“Instant Holograms On Metal Film” is the first Stereolab album in 15 years, featuring 13 new studio recordings. There’s a sophistication to the band’s gentle, thoughtful, propulsive indie pop that extends beyond frontwoman Laetitia Sadier’s French coo. It’s in Andy Ramsay’s gentle but decisive snare taps, the texture of Tim Gane’s guitar, and the webs of vintage synths that scaffold each song.
Sometimes, like on ‘Aerial Troubles’, you get so engrossed in their groove it’s jarring when it ends. Thankfully, there’s always another uber-cool synthy jam to swallow you up.
There’s a certain sense of comfort in hearing that the first new album from Stereolab in 15 years contains much of what made their back catalogue so beloved and continuously rewarding: lush jazz-pop arrangements, twisty time signatures, splashes of Marxist politics, pop-art visual aesthetics, playfully dadaist song titles and a sense of melody that prevails in spite of or perhaps even because of their litany of avant garde influences.

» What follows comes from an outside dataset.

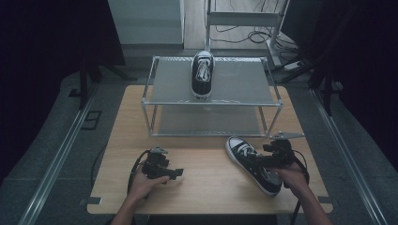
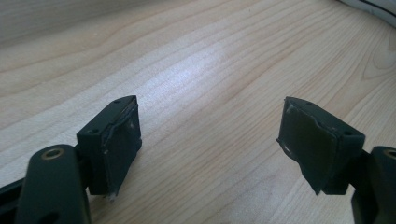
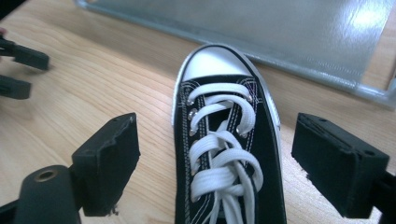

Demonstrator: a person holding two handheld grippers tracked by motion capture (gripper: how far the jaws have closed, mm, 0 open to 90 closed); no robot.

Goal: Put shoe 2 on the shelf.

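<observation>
Sneaker between right tongs, spread, untouched | left tongs apart, spread over table

In the right gripper view the near shoe is cut off at six o'clock, its heel out of frame. In the high view the right hand covers part of that shoe's heel end, and the far shoe on the rack seems too small to read any marking.
</observation>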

It’s identifiably, unmistakably a Stereolab album, reacquainting us with the groop’s playfully cerebral aesthetic, always evolving but identifiably their own, whether drifting into dreamy ambience or firing up some “Electrified Teenybop!” “The sound of Instant Holograms on Metal Film” after so much, even arriving after all this time, is enough to make you believe no time had passed at all since they brought a close to their first act—the logic of the timeline of their choosing is the only one that matters.

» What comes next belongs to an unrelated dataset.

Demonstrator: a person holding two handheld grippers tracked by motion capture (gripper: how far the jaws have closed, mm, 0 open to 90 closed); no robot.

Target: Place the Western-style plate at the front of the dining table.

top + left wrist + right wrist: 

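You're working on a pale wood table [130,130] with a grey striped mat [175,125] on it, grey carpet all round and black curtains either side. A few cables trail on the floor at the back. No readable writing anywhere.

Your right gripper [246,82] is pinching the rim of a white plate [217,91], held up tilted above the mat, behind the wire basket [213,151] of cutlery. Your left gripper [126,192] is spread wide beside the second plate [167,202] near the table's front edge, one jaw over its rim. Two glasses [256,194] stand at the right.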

Played by Laetitia Sadier, Tim Gane, Andy Ramsay, Joe Watson and Xavi Muñoz, with contributions from Cooper Crain and Rob Frye of Bitchin Bajas, Ben LaMar Gay (composer/jazz multi instrumentalist), Holger Zapf (Cavern of Anti Matter), Marie Merlet (Monade) and Molly Read among others.
The group will be playing live throughout 2025, with shows in Europe, North America, South America and the UK.
The album follows “Not Music” released in 2010; remastered and expanded reissues of seven of their albums in 2019; and volumes 4 and 5 in the Switched On series appearing in 2021 and 2022 respectively.